In the eight years I’ve been riding on a consistent basis, this dialog I had with Lewis in 2018 is the one I’ll recall when the joy of riding a bicycle topic comes up with family and friends.
A Big Challenge
Biking began innocently enough for me all those years ago, but it almost didn’t happen at all. Here’s how it started.
The black carbon fiber road bike had been hanging from the rafters of our garage for more than 16 weeks in early 2013 and was now covered in dust and dressed in cobwebs. If an inanimate object could feel loneliness and despair, it would have been this SPECIALIZED Roubaix bike my wife had purchased for me as a gift the previous Christmas. But since then, it had been relegated to this dark corner of my life, left on its own until the time was right.

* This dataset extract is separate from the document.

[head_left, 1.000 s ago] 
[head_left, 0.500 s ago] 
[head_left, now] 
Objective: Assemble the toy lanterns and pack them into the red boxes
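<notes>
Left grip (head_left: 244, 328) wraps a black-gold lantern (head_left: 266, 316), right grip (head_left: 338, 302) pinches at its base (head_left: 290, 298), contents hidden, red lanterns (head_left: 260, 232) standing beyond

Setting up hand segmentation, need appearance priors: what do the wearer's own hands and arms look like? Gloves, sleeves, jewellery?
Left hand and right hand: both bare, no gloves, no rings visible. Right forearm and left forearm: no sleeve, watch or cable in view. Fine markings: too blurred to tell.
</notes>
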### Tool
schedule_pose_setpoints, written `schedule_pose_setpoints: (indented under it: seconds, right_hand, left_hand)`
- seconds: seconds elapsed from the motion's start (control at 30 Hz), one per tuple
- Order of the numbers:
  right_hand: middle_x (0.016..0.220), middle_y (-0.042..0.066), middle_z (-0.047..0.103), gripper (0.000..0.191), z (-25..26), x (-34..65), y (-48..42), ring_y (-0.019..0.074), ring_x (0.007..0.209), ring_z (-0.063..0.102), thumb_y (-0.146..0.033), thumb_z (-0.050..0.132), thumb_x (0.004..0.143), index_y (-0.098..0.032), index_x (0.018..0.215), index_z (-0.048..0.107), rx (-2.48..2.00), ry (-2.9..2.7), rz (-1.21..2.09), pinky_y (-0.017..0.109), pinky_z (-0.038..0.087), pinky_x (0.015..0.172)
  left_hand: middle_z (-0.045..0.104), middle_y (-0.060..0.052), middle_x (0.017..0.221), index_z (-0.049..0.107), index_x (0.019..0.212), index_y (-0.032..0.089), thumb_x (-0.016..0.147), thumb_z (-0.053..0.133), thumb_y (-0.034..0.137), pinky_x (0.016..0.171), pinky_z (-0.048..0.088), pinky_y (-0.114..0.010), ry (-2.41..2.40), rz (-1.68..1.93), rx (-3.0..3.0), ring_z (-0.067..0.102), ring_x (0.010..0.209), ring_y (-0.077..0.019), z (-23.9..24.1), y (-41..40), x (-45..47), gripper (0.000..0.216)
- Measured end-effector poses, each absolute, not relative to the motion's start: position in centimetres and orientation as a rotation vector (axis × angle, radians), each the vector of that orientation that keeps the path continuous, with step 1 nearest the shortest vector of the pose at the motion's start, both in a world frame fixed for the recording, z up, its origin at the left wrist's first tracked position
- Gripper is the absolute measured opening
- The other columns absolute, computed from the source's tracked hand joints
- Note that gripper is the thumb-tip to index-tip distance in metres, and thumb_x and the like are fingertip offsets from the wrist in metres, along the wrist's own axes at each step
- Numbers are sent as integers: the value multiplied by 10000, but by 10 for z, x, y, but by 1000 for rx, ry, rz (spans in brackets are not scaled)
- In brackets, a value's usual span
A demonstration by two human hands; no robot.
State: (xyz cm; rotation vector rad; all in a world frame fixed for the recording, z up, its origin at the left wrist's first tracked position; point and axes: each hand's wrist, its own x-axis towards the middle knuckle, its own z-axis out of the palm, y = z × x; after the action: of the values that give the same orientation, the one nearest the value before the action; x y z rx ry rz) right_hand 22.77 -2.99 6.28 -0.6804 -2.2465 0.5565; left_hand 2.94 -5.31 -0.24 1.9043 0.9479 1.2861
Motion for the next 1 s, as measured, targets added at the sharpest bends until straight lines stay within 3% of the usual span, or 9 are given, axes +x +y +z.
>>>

On this sunny spring Arizona day, after completing the task of walking our Black Labrador Retriever around our suburban Tucson neighborhood, I opened our garage door and equal amounts of curiosity and guilt flowed over me. I pulled the bike down from its perch, wiped off the saddle and cautiously climbed aboard. I pedaled down our street, feeling more like a wobbly newborn colt just learning to walk than the relatively athletic 58-year-old I viewed myself to be.
The saddle was uncomfortable, the drop handlebars were foreign and the gear shifting mechanism a complete mystery, but I loved the smoothness of the ride and the breeze on my face. I immediately knew our time had come.
The Places and the People
That was the beginning of what has become a wonderful personal journey, one filled with beautiful mountains, flowing streams, sandy beaches and giant redwoods that seemed to climb to God, himself.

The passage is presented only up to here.